When I moved to Villanova, I bought a mug in that little Starbucks, a white mug with tall sides and a green logo on the front. I didn't know why, at the time. I don't particularly love the coffee at Starbucks. Something about that mug, though, appealed to me, and I suddenly felt frantic to have a memory of the little spot on the corner on Yardley's main street.

My first semester, I used it all the time. For microwaved tea, using teabags my family had brought back from Ireland. For instant coffee, for Vladimir vodka, for Brita-filtered water the next morning, for ramen noodles. Then, I broke it. It shattered on the floor of Stanford Hall, room 523, during the second semester of my freshman year. I felt a twinge in my heart, almost a tear in my eye, but quickly recovered and bought a new one.

The new mug was the same. Exactly the same. Same sides, same perfectly sized handle, same same same. I used it sophomore year in the quad, bringing it to the dining hall next door sometimes just because.  Junior year, I used it as I worked in the quiet mornings in our Moulden apartment, coffee from our very fancy Keurig-type machine or from the cafetière that later would explode and make a mess all over that little kitchen. I used it senior year, on the back porch of the Crack Spot on warm mornings, at the table in the weird in-between room doing homework, in my bedroom with tea stolen from the on-campus dining hall. It spilled on the carpet, it spilled on my desk, it spilled on the extremely discounted tablecloth covering our little round table. 

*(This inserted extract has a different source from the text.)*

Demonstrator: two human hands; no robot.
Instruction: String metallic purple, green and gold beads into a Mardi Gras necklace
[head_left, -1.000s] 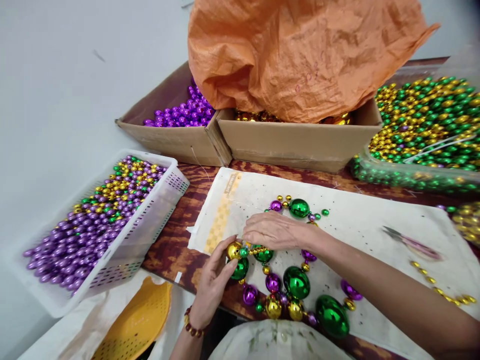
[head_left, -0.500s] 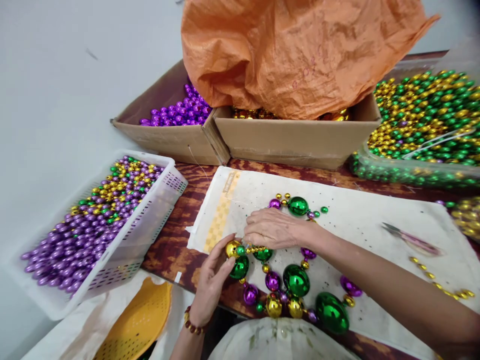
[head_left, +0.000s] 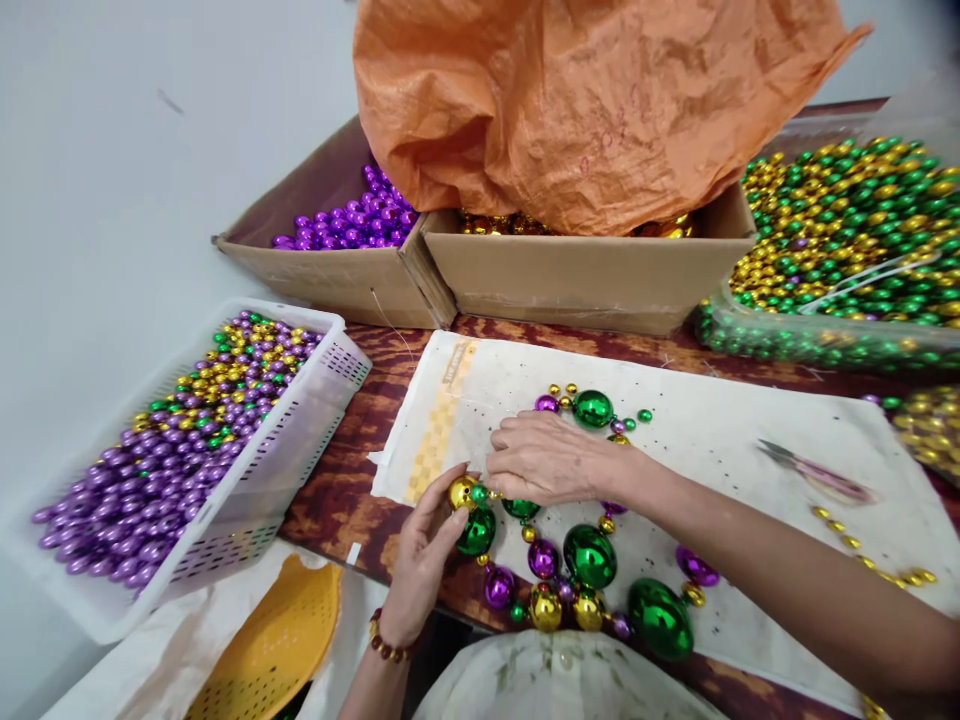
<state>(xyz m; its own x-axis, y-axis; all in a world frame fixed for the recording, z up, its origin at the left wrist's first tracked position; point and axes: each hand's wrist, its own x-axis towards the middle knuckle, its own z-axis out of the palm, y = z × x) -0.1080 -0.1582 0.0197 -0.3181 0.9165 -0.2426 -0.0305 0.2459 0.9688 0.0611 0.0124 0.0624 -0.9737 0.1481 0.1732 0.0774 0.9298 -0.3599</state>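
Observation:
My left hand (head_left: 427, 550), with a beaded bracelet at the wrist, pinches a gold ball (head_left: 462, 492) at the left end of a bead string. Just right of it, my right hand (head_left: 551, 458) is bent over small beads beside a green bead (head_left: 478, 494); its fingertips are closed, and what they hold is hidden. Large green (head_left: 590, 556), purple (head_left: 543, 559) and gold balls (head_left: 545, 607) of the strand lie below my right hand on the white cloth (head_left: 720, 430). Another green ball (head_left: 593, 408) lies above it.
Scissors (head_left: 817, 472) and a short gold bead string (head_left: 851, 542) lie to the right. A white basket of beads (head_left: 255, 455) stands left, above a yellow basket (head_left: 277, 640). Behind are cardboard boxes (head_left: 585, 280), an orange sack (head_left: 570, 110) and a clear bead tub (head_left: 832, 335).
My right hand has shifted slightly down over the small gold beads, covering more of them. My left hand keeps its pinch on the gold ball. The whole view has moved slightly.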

I brought it home after college and stocked it carefully in our kitchen cabinet, much to my parents' chagrin. My dad called it a "bucket", and it's true that it towered over our other little mugs; the Ireland world cup commemorative mug, my mum's always-reliable Hot Babe mug by Jamie Oliver, the slim faux porcelain mugs with cheesy pictures of Michelangelo's David that Dad bought in a dollar store somewhere and always insists on using, my big sister's Milkboy Bryn Mawr mug, and my little sister's inexplicable favorite: a garish Paris souvenir shop mug. When I moved to France at the end of that summer, I knew I'd be taking that mug with me. And so I did, carefully wrapping it in a scarf in my big red suitcase, the last item to go in and one of the first to come out.

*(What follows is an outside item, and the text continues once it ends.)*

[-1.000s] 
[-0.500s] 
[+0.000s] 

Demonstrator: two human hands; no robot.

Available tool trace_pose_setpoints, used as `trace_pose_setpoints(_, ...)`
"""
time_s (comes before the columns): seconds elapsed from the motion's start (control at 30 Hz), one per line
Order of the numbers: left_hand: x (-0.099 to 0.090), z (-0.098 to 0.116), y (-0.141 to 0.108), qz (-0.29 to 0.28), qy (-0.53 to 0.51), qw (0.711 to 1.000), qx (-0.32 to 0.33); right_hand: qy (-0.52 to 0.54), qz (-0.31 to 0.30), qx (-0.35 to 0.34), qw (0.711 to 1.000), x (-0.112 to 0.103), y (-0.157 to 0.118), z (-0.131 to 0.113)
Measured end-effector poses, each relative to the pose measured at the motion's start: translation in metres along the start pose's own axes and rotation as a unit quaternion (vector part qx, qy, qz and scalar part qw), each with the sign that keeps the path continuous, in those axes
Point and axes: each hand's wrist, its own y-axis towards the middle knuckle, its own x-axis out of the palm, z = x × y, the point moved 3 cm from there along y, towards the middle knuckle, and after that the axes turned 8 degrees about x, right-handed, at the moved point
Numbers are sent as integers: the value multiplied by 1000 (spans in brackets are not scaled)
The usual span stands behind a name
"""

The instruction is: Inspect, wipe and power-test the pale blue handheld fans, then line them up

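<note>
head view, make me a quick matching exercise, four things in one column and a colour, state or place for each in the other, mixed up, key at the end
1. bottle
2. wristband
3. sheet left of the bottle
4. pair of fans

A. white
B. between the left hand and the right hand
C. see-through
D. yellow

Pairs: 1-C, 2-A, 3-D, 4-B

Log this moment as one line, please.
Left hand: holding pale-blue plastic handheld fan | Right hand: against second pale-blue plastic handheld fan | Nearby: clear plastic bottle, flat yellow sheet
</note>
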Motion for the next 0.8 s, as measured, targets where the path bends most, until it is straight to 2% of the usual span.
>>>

Four years after buying it at the Yardley Starbucks, on a quiet street in the 7th arondissement of Paris, I unpacked my mug. My first apartment was tiny, only 105 square feet, and the mug was so out of place. In the cabinets were little espresso cups and small empty Nutella jars used as glasses, but I didn't care. If the mug was grossly "American" in comparison, that was okay with me. The first night alone in that tiny little apartment, in this country all by myself, I had a cup of Irish tea from the mug and felt a little comfort of the other homes I'd known, in my new one. When I moved, a year later, to my new and oh-so-improved apartment, I stuffed the mug in a big sock, throwing it in a box on top of some books and carefully loading it into the backseat of a friend's SmartCar, which would be driving me and all my possessions to my new chez moi.

Here, it fit into the cabinet among ash trays and tea bowls from Normandie with names printed on the front, ludicrously looming over every other item that my French roommate and her family had carefully stocked. She thought it was funny, had never seen a mug that looked just like a Starbucks cup. I'd kind of forgotten that that was its design, and thought for the first time that it was a bit of a weird thing to own, not being a fanatic of the café.

When I took up running last year, the mug became part of that ritual, too. I'd go out in the morning for my run, and come back to set my Moka on the stovetop while I hopped in the shower. Five minutes later, out of the too-short shower (anything for a longer lie-in!), I padded into the kitchen leaving watery footprints behind me. I poured the milk in first, then the coffee, then took the mug with me to my room as I got dressed. It would often sit on my desk, the last quarter of the coffee unfinished and cold, as I worked all day, staining the sides with rings that never quite came off. At night, I'd make chai tea from Marks and Spencer with soy milk and honey, glad that I was able to have an EXTRA big cup in my mug.

Which brings us to here, to today, to the last day in the last routine that my mug was part of. All throughout this new masters program, during moments of teary frustration or joyful victory, I've been sipping coffee from this mug. Until today.

Today, there are a lot of far more important and earth-shaking things to cry about. The mood here in France is so heavy, I'm frightened walking home alone in a way I've never felt before. Bags are checked at the entrance to every building at my university, and even in some shops. Police officers with AK-47s stand guard outside synagogues. Every siren fills my stomach with dread, and if a lone siren is followed by others, the dread multiplies each time. This is a feeling I can tell is shared, by the tense looks exchanged as the wailing grows louder.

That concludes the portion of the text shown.